Sorry for the URGENT tag but I have a deadline. The title is self-explanatory. The predictions from trainer.predict() are extremely bad whereas model.generate gives qualitative results.
I want to use trainer.predict() because it is paralilized on the gpu. My testing data set is huge, having 250k samples. I wonder if I am doing something wrong or the library contains an issue. Below you can find a minimum example of my code.
# Load the model and tokenizer that were trained and saved.
tokenizer = T5Tokenizer.from_pretrained(args.load_model)
print("Loaded tokenizer from directory {}".format(args.load_model))
model = T5ForConditionalGeneration.from_pretrained(args.load_model)
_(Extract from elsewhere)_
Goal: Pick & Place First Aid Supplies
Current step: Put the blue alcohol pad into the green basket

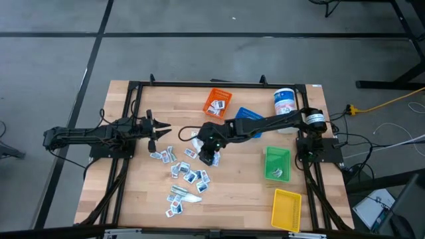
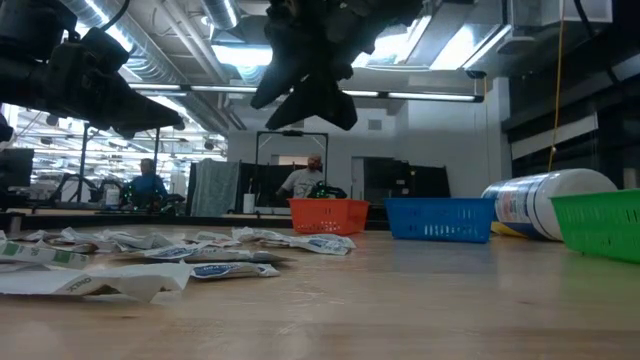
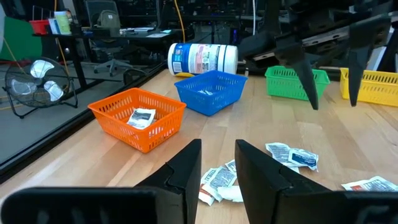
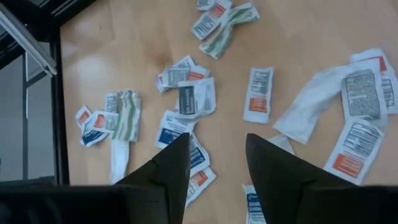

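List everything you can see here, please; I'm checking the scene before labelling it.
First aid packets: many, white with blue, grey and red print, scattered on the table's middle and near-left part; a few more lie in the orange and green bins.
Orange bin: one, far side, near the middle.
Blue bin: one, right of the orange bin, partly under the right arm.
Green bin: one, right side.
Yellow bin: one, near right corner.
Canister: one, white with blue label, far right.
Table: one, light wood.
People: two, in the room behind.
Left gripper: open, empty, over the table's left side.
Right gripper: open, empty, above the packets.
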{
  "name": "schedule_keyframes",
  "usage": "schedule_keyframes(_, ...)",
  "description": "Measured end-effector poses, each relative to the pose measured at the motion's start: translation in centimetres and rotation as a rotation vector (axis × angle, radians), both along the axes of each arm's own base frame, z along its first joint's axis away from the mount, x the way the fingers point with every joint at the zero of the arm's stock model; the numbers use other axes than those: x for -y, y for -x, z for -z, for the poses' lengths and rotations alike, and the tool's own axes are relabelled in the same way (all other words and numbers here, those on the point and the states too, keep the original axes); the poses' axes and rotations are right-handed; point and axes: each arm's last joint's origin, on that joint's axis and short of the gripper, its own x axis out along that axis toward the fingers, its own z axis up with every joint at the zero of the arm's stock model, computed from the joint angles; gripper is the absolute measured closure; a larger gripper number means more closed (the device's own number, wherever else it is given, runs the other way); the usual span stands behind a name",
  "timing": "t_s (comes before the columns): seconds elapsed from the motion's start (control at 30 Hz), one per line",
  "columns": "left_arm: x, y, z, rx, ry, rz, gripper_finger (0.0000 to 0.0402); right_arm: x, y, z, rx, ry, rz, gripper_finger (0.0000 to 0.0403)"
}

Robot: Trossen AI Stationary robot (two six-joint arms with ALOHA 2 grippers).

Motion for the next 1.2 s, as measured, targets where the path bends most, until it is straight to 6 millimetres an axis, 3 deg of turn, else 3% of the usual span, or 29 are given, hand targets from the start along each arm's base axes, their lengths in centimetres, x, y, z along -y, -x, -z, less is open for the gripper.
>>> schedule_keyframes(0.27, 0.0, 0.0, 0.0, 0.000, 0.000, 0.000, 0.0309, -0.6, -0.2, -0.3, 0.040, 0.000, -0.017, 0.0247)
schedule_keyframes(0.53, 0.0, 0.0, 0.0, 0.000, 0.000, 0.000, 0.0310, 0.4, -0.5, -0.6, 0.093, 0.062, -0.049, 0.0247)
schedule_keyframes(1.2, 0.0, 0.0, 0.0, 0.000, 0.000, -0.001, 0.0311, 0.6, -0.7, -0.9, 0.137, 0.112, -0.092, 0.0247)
# create train and validation data set, not relevant for testing
train_dataset = create_dataset(train_inputs, train_labels, tokenizer, pad_truncate=True, max_length=128)
val_dataset = create_dataset(val_inputs, val_labels, tokenizer, pad_truncate=True)
# training arguments
training_args = Seq2SeqTrainingArguments(
output_dir=model_directory,
num_train_epochs=args.epochs,
per_device_train_batch_size=args.batch_size,
per_device_eval_batch_size=args.batch_size,
warmup_steps=500,
weight_decay=args.weight_decay,
logging_dir=model_directory,
logging_steps=100,
do_eval=True,
evaluation_strategy='epoch',
learning_rate=args.learning_rate,
load_best_model_at_end=True,
metric_for_best_model='eval_loss',
greater_is_better=False,
save_total_limit=args.epochs,
eval_accumulation_steps=args.eval_acc_steps, # set this lower, if testing or validation crashes
disable_tqdm=True if args.load_model != '' else False,
)
trainer = Seq2SeqTrainer(
model=model,
args=training_args,
train_dataset=train_dataset,
eval_dataset=val_dataset,
optimizers=[torch.optim.Adam(params=model.parameters(), lr=args.learning_rate), None],
tokenizer=tokenizer,
)
class BugFixDataset(torch.utils.data.Dataset):
def __init__(self, encodings, targets):
self.encodings = encodings
self.target_encodings = targets
def __getitem__(self, index):
item = {key: torch.tensor(val[index]) for key, val in self.encodings.items()}
item['labels'] = torch.tensor(self.target_encodings['input_ids'][index], dtype=torch.long)
return item
def __len__(self):
return len(self.encodings['input_ids'])
# create the dataset
test_warning_dataset = create_dataset(test_warning, test_warning_labels, tokenizer, pad_truncate=True, max_length=target_max_length)
# the take models output --> logits --> argmax to obtain prediction ids.
output_ids = np.argmax(trainer.predict(test_dataset=test_warning_dataset, num_beams=5, max_length=target_max_length).predictions[0], axis=2)
trainer_outputs = tokenizer.batch_decode(output_ids, skip_special_tokens=True)
model_generate_outputs = []
for i, code in enumerate(test_warning):
input_ids = tokenizer.encode(code, truncation=True, padding=True).to(model.device)
beam_outputs = model.generate(input_ids, max_length=target_max_length, num_beams=5, early_stopping=False, num_return_sequences=1)
for pred in beam_outputs:
x = tokenizer.decode(pred, skip_special_tokens)
model_generate_outputs.append(x)
model_generate_outputs and trainer_outputs are different. What is the issue?
What am I doing wrong?